■ **AIM OF THE TASK**:
Each line of the records that holds the word "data" should be copied out.
*** RECORDS SUPPLIED Section Begins ***
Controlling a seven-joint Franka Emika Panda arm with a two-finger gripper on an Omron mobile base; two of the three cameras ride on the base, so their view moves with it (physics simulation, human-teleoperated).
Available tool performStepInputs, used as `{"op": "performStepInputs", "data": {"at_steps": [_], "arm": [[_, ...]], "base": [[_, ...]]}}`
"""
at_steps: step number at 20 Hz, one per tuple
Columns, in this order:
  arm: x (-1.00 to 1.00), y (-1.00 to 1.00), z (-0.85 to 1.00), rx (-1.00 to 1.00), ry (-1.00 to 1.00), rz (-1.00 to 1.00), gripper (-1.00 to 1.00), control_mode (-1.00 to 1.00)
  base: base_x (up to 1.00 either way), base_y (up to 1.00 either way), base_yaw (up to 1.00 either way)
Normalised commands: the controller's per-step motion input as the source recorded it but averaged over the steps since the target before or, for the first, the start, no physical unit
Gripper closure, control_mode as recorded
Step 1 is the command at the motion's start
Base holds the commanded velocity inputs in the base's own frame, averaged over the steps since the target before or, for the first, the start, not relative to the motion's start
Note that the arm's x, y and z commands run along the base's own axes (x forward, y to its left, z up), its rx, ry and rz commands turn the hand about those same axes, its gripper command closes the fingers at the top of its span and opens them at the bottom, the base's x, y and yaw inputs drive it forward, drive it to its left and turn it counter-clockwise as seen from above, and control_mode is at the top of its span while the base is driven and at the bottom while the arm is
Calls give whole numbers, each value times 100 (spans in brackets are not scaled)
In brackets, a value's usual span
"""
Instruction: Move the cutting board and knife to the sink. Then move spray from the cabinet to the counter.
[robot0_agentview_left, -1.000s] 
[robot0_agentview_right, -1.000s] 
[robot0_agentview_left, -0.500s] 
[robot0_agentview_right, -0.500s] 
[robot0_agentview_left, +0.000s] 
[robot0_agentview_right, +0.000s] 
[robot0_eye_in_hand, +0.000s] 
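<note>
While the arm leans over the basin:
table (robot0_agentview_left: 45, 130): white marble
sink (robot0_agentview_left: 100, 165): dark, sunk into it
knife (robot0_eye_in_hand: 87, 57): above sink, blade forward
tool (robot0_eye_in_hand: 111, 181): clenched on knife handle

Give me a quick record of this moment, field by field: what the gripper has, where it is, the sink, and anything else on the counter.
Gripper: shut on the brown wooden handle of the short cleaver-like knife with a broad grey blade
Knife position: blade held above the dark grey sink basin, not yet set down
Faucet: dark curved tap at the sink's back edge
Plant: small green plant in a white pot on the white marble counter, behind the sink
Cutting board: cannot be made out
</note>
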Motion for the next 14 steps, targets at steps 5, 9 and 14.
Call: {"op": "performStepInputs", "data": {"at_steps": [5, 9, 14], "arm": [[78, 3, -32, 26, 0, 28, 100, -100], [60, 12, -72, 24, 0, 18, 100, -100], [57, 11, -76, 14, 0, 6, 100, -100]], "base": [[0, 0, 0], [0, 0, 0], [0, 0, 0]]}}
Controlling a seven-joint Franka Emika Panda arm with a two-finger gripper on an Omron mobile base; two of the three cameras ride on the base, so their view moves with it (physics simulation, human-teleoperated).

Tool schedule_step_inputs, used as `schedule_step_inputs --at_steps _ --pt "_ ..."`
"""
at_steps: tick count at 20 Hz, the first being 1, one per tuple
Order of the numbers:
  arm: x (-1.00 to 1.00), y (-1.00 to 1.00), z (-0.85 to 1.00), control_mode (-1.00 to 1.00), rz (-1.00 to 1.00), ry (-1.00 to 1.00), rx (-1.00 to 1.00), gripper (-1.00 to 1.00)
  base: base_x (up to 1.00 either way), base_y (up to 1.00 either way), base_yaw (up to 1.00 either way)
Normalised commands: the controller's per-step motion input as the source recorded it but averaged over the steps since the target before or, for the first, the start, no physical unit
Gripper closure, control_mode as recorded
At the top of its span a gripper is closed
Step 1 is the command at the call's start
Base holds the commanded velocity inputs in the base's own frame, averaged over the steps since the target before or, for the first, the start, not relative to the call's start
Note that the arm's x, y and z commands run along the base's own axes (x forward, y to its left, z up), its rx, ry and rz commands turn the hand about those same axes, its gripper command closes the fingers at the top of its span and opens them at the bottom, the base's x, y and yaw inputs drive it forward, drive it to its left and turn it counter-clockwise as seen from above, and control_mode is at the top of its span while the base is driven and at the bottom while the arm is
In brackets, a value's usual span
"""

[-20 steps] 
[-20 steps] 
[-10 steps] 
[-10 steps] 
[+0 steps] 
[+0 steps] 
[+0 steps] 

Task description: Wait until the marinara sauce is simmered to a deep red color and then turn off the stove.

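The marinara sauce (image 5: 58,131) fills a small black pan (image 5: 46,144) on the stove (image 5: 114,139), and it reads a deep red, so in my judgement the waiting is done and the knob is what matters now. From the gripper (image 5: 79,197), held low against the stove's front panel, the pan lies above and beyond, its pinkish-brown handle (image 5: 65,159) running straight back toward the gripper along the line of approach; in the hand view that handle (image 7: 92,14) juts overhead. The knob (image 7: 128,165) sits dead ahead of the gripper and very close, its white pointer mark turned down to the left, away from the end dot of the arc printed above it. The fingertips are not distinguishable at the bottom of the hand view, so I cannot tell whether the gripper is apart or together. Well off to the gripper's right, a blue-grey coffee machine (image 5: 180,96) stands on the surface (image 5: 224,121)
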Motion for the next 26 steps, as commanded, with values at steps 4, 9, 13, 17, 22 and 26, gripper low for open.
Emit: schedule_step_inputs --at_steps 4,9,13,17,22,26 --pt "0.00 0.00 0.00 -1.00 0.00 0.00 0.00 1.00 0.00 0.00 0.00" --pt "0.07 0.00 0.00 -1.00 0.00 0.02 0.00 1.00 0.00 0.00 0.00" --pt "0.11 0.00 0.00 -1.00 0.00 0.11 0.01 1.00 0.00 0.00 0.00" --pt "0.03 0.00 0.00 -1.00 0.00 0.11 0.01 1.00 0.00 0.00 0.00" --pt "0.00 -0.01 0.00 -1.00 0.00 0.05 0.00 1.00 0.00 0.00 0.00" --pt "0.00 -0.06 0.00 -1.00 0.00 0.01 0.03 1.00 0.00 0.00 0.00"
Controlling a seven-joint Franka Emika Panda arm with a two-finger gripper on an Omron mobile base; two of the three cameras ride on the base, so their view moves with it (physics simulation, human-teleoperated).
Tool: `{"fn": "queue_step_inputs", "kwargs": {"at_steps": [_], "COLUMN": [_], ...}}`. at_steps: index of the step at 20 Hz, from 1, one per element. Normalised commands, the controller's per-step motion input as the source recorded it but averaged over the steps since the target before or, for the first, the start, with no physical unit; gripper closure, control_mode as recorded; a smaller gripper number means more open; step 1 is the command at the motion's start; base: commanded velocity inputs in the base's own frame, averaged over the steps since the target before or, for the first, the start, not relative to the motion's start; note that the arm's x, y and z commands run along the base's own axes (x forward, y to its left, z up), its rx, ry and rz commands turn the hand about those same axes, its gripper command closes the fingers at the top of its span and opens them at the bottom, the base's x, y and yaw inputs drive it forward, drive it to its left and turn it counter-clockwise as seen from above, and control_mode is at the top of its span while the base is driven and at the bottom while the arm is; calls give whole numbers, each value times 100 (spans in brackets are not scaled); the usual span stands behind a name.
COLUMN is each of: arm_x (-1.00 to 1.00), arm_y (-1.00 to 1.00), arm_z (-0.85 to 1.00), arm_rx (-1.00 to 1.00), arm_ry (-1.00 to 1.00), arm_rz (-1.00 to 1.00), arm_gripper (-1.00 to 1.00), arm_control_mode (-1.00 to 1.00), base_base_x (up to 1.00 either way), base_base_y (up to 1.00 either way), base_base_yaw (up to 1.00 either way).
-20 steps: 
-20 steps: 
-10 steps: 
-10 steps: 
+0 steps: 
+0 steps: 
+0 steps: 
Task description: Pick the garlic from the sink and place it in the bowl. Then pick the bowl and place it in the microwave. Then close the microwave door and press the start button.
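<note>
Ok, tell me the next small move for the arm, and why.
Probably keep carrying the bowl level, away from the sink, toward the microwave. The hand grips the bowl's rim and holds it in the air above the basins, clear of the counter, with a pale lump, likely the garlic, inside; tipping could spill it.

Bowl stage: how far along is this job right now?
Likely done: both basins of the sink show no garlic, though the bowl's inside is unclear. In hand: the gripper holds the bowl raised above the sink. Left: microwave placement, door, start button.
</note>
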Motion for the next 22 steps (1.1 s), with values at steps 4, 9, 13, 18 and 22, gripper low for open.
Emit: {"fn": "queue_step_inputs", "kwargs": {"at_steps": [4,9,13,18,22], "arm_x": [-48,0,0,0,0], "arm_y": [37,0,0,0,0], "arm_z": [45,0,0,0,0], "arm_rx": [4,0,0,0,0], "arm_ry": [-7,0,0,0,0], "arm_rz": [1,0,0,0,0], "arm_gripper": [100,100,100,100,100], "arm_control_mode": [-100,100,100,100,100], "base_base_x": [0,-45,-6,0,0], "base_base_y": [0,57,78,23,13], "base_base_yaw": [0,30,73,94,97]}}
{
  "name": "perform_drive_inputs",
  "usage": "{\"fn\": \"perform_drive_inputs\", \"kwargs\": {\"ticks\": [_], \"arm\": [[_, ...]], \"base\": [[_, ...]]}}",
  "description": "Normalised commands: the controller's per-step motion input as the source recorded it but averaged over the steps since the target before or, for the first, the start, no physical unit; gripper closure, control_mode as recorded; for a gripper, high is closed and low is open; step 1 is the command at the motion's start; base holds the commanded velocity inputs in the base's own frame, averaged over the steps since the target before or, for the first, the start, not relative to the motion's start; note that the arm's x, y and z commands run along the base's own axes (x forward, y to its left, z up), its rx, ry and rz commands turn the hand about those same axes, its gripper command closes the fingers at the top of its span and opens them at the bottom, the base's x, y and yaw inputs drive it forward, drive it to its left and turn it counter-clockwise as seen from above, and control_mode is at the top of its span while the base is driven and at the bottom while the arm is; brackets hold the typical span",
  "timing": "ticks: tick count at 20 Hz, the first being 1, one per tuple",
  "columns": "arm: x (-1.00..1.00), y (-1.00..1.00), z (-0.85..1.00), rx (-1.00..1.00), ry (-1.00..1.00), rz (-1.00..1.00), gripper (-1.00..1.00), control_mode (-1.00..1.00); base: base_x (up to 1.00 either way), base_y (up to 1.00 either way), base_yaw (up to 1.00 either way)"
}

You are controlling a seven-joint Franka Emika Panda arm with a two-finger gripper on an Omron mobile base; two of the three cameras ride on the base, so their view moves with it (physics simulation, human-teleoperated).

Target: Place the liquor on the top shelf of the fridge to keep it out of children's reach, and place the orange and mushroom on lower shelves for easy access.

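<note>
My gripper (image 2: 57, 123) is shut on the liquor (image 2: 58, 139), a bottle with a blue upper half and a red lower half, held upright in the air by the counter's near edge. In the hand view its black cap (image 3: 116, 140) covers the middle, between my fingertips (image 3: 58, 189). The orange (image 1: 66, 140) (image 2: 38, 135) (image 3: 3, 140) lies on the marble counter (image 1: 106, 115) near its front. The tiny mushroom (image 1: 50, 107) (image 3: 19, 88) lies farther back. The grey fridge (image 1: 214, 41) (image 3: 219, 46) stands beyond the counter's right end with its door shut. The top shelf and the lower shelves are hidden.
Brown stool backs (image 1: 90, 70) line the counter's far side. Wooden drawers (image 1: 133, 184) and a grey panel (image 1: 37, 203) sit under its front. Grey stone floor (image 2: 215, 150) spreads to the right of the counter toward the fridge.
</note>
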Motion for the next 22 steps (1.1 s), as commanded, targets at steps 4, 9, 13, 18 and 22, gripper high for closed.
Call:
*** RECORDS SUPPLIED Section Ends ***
■ **YOUR SOLUTION**:
Available tool performStepInputs, used as `{"op": "performStepInputs", "data": {"at_steps": [_], "arm": [[_, ...]], "base": [[_, ...]]}}`
Call: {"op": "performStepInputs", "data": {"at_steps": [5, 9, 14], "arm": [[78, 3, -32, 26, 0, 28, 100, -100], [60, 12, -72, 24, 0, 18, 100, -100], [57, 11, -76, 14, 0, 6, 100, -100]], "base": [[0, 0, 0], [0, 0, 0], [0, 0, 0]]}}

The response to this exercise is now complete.